### [WHAT YOU ARE ASKED TO DO]
Please quote exactly the lines below from the line containing "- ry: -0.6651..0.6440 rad" to the line containing "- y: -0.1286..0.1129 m", both lines included, and nothing else.

--- START ---

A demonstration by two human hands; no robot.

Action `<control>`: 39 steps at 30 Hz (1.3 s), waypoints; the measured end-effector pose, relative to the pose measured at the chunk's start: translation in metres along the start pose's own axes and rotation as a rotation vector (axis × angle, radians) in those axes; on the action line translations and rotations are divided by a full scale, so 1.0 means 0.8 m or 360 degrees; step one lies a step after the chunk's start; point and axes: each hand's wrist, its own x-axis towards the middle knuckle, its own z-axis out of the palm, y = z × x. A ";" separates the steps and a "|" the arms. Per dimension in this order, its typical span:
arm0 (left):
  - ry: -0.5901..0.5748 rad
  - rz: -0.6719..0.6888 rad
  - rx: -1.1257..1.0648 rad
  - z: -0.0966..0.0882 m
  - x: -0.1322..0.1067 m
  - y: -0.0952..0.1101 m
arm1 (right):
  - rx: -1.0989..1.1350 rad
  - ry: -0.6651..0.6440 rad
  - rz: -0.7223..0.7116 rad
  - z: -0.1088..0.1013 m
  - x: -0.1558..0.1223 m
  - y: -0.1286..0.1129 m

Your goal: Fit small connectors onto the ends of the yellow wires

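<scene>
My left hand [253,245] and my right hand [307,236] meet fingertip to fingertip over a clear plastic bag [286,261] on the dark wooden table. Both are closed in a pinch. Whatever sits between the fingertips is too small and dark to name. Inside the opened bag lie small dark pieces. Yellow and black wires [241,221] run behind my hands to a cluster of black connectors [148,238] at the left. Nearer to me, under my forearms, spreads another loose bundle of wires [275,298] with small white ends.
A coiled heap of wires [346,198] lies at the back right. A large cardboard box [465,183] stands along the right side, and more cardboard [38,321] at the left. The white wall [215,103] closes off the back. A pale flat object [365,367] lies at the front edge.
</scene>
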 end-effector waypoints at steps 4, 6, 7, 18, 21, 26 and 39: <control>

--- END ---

### [TASK SOLUTION]
  - ry: -0.6651..0.6440 rad
  - rz: -0.7223..0.7116 rad
  - z: -0.1088..0.1013 m
  - x: -0.1558..0.1223 m
  - y: -0.1286..0.1129 m

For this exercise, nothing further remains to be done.